__Task instructions__. Check each line of the material, and show the ones that include the word "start".

__Recorded data__.
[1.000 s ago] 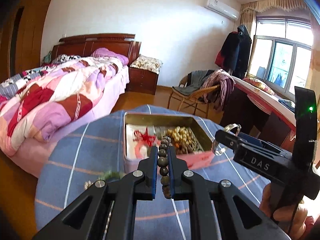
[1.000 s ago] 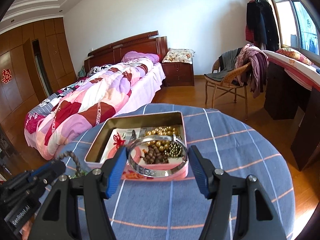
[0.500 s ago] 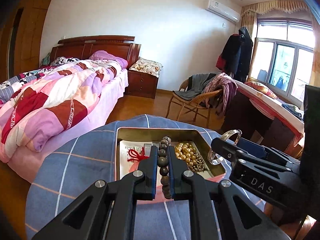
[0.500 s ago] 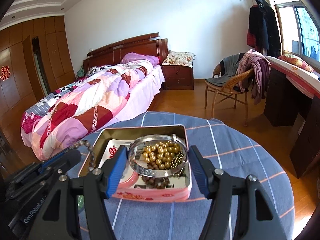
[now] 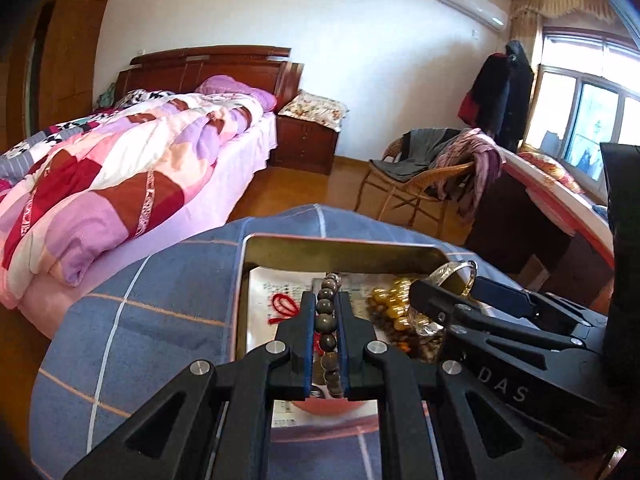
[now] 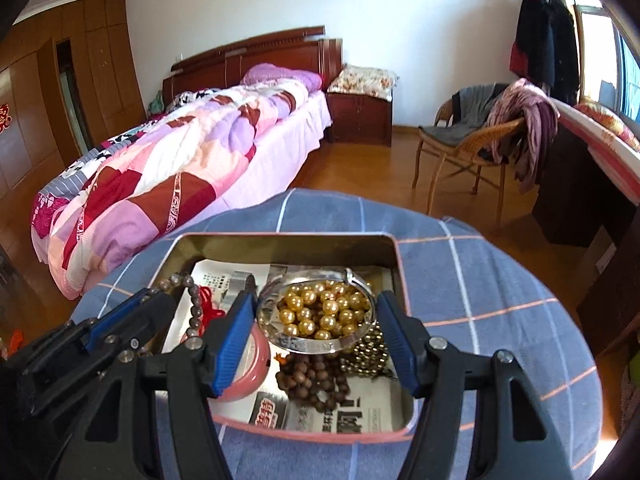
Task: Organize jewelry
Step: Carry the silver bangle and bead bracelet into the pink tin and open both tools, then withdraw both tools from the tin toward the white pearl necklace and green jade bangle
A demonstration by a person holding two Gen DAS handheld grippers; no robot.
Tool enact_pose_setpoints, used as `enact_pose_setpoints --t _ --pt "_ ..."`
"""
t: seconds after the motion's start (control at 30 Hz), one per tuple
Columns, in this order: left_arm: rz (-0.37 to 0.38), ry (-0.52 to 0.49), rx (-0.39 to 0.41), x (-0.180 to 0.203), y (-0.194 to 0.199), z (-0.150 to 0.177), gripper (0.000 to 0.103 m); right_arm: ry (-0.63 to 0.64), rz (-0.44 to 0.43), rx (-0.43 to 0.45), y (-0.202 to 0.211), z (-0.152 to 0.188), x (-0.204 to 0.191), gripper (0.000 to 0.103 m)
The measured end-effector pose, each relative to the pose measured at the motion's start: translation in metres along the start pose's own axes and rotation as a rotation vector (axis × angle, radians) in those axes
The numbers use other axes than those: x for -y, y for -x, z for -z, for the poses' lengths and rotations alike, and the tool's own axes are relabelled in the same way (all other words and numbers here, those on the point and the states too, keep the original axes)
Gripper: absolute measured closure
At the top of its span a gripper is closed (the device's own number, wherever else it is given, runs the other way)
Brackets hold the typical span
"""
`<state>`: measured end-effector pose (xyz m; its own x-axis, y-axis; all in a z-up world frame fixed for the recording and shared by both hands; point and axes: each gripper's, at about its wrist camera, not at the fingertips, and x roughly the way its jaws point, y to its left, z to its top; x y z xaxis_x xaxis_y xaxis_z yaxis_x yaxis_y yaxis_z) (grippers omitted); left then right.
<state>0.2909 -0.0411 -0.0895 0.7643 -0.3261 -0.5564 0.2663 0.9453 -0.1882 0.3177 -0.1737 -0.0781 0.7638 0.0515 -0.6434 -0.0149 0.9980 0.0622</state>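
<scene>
Over tin [image 6: 394,254]: bracelet-pinching [image 5: 328,320], bangle-spanning [image 6: 316,342] fingers [image 6: 236,332].

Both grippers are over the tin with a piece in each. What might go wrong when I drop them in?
1. The silver bangle hangs over the gold beads; released here it would probably land on them and may snag.
2. The dark bead bracelet dangles beside the red knot cord and could tangle with it.
3. The left gripper and right gripper sit close together over the tin; their fingers might collide.
</scene>
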Motion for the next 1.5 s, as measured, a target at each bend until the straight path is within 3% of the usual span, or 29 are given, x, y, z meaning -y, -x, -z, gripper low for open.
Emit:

__Result for this task__.
t: seconds after the motion's start (control at 30 Hz), one per tuple
The measured end-effector pose, each relative to the pose measured at the motion's start: translation in metres along the start pose's own axes and rotation as a rotation vector (axis × angle, radians) in those axes

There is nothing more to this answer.